Primitive Archer

Main Discussion Area => Bows => Topic started by: backgardenbowyer on March 10, 2010, 04:25:50 pm

Title: question about titebond
Post by: backgardenbowyer on March 10, 2010, 04:25:50 pm
I've bought some titebond 111 to try as a more convenient alternative to my usual polyproof (= resorcinal in UK) for laminations/backings.  I tried a test gluing a scrap of boo backing on one side of an ipe off cut and a scrap of hickory backing on the other.  This was "clamped" in my usual way with bicycle innner tube.  After 24hrs when I removed the rubber the excess gllue which had been underneath the rubber tube was still very soft, whilst that at the end of the test strip where it was exposed to the air was completely cured.  This makes me nervous - can titebond be used in this way with rubber strips which keep out the air or can it only be used with clamps (which I don't have!).  The joins themselves look good and in a tight joint the air would be excluded anyway wouldn't it - so do the rubber clamping strips make any difference?
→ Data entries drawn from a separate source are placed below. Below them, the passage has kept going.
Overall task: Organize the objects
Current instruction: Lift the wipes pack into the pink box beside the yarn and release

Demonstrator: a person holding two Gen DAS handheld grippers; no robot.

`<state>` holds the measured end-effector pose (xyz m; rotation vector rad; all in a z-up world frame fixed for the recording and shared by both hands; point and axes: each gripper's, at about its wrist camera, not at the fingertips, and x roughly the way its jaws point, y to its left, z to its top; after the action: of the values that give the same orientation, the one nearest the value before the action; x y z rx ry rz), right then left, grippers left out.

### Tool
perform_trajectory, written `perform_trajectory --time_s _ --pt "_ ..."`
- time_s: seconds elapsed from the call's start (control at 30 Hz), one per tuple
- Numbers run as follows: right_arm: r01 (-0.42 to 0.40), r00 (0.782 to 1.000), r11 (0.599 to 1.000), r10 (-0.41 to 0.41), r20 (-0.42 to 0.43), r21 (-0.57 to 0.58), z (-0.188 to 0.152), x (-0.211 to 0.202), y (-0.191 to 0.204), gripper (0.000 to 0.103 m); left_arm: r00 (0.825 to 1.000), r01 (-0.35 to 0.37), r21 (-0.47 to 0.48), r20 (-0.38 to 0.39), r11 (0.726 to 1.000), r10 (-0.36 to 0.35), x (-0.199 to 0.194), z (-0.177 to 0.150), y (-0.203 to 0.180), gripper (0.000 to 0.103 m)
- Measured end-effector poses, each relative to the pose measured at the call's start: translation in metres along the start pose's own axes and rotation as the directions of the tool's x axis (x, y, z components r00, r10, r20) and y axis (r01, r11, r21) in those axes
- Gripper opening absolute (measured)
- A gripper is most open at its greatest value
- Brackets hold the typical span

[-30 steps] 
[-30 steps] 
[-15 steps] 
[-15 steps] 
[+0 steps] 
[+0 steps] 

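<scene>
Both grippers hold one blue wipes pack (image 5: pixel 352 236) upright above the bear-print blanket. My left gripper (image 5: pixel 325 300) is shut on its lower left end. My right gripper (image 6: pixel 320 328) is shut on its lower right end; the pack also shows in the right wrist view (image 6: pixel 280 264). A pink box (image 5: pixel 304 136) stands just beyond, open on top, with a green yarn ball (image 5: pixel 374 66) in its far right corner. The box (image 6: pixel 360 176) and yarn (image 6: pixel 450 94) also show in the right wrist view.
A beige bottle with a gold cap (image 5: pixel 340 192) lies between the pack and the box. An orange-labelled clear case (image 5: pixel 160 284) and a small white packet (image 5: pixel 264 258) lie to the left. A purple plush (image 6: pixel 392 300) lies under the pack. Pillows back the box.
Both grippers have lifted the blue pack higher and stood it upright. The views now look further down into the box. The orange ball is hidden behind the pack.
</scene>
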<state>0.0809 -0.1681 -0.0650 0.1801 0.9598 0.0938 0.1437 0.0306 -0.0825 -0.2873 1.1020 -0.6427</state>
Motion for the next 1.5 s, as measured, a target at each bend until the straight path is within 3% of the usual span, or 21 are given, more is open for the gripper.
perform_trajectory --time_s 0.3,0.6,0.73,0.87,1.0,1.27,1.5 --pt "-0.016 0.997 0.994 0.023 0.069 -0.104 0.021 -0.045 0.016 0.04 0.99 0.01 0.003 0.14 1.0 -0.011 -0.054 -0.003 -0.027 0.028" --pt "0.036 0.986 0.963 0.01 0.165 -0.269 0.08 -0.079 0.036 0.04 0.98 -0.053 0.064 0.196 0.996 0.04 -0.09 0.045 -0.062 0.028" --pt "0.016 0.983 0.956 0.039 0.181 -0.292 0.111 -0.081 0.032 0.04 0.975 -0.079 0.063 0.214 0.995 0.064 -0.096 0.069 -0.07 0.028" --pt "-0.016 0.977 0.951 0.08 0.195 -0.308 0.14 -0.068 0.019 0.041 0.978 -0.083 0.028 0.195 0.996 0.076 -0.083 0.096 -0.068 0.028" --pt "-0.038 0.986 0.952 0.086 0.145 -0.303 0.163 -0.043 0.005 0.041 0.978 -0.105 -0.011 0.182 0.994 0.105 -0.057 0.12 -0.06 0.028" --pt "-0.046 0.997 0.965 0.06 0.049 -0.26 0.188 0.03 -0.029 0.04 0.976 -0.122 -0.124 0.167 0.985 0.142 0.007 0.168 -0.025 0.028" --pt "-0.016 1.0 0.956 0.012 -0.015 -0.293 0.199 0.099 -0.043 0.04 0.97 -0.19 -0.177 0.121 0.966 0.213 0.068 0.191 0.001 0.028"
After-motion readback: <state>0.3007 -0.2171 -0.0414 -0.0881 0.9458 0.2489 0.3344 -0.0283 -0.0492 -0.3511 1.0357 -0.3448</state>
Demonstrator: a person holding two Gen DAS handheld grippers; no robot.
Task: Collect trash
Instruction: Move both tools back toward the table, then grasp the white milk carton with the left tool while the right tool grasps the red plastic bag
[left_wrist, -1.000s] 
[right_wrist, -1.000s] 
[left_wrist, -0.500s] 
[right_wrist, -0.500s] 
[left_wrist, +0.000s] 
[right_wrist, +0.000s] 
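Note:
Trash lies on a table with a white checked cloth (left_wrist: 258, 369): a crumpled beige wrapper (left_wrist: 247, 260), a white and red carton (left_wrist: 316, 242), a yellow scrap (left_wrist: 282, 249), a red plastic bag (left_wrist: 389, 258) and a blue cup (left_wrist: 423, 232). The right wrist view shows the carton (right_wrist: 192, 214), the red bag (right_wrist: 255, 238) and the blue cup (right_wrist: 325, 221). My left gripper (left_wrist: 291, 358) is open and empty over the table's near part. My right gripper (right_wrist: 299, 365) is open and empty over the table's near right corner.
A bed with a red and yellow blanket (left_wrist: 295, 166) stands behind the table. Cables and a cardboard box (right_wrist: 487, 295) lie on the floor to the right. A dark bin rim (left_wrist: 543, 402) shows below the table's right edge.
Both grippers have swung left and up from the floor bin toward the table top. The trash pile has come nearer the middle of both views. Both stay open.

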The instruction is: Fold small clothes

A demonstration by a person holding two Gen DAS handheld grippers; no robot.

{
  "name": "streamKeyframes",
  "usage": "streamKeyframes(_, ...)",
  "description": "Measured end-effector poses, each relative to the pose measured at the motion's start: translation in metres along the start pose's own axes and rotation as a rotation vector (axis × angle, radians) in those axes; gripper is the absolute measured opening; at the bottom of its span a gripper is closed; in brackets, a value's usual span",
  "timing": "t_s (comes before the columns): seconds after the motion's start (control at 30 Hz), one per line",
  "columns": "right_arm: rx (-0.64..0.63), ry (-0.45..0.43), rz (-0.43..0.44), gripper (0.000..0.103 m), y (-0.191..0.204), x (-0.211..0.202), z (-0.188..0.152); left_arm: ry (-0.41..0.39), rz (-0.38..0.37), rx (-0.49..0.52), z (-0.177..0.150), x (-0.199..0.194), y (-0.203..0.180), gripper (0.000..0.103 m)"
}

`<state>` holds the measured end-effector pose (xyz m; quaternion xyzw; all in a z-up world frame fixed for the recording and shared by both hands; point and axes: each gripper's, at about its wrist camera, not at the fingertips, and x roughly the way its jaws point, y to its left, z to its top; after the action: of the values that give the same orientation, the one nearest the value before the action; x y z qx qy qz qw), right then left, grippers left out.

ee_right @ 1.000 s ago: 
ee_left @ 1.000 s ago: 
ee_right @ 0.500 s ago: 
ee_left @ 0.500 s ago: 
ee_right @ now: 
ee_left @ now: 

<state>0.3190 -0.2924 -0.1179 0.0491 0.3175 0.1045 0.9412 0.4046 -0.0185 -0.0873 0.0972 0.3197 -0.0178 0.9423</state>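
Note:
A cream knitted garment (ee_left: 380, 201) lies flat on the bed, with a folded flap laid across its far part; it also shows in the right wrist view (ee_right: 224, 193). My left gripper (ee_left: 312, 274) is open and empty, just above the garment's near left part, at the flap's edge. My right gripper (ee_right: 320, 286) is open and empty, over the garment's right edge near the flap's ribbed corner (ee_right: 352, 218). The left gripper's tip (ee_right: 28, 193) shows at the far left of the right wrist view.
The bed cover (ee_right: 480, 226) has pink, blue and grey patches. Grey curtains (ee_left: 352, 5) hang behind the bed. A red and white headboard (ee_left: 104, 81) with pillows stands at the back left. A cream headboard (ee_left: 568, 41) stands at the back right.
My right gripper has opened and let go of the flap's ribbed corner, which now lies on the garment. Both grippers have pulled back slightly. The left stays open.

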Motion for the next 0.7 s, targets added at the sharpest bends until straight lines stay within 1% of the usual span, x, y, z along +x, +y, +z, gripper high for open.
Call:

Any thoughts or experiences?

Thanks

Stan
Title: Re: question about titebond
Post by: Pdwight on March 10, 2010, 04:37:59 pm
Tag for reference...I want to know too
Title: Re: question about titebond
Post by: Pat B on March 10, 2010, 04:49:32 pm
I don't think it is a problem. After an appropriate curing time remove the tubes, wipe off the excess glue and let the bow cure another 24 hours and you should be OK. I think the glue under the tube was like keeping it in an air tight container so it didn't cure out. The glue in the joint should have cured fine because the wood and boo absorbed the excess moisture.
  Tite Bond has a good tech support. I have called them before and I got good friendly info. If possible, give that a try.
Title: Re: question about titebond
Post by: crooketarrow on March 10, 2010, 04:55:05 pm
   I've used it alot with no worry's.Pat has it right just give it more time.
Title: Re: question about titebond
Post by: jeff halfrack on March 10, 2010, 05:52:02 pm
  I know  how  you  feel!   but  did you  notice  how  quickly  the  wet  glue  dried!!!  I  use  tbIII  all  the  time   just  unwrap  the  work  let  it  dry  awhile .   what  I  do  is glue at night, un wrap in  the morning, go to  work then  when I get  home  work on  the  project  JW
Title: Re: question about titebond
Post by: KenH on March 10, 2010, 07:25:16 pm
I've used it with shrink wrap, and it'll be just fine. As mentioned, remove your rubber bands and give the glue up another 12-24 hours to set.
Title: Re: question about titebond
Post by: mullet on March 10, 2010, 08:21:13 pm
 Yep, like everybody else said. After the outside edges start turning a clear, brown, unwrap it and let it dry some more. I use a lot of spring clamps when I use TB3.
Title: Re: question about titebond
Post by: Alpinbogen on March 10, 2010, 08:45:56 pm
I've glued bark backing with Titebond and used innertube wrappings.  I had the same experience both times.  48-hrs later, the glue was still sopping wet when I took the bands off and the bark lifted immediately in several places.  I re-wrapped right away with cotton string and threw on C-clamps in the worst areas that had lifted.  (I saved each project that way.)  Rubber bands and TB aren't a combo I recommend.
Title: Re: question about titebond
Post by: Catahoula on March 10, 2010, 09:13:17 pm
Hi,

I use TIII in all my flute glue ups...but use electrical tape as the clamps spaced every couple of inches...where the tape is it is always a little gooey when the e tape is removed but completes its drying without needing to be reclamped via the tape (C Clamps don't work on branch flutes).  Never had a problem with the glue and have made hundreds of flutes.  If I was gluing ipe I would clean it first with acetone before glue up.  Hmmm...an ipe flute sounds interesting!

Rand
Title: Re: question about titebond
Post by: Rich Saffold on March 10, 2010, 11:37:39 pm
The most important thing to remember with TB3 is it dries by removing oxygen from the joint and this is why a very tight glue line is needed, and why when you unwrap the bow there is still wet glue on the outside of the glue line.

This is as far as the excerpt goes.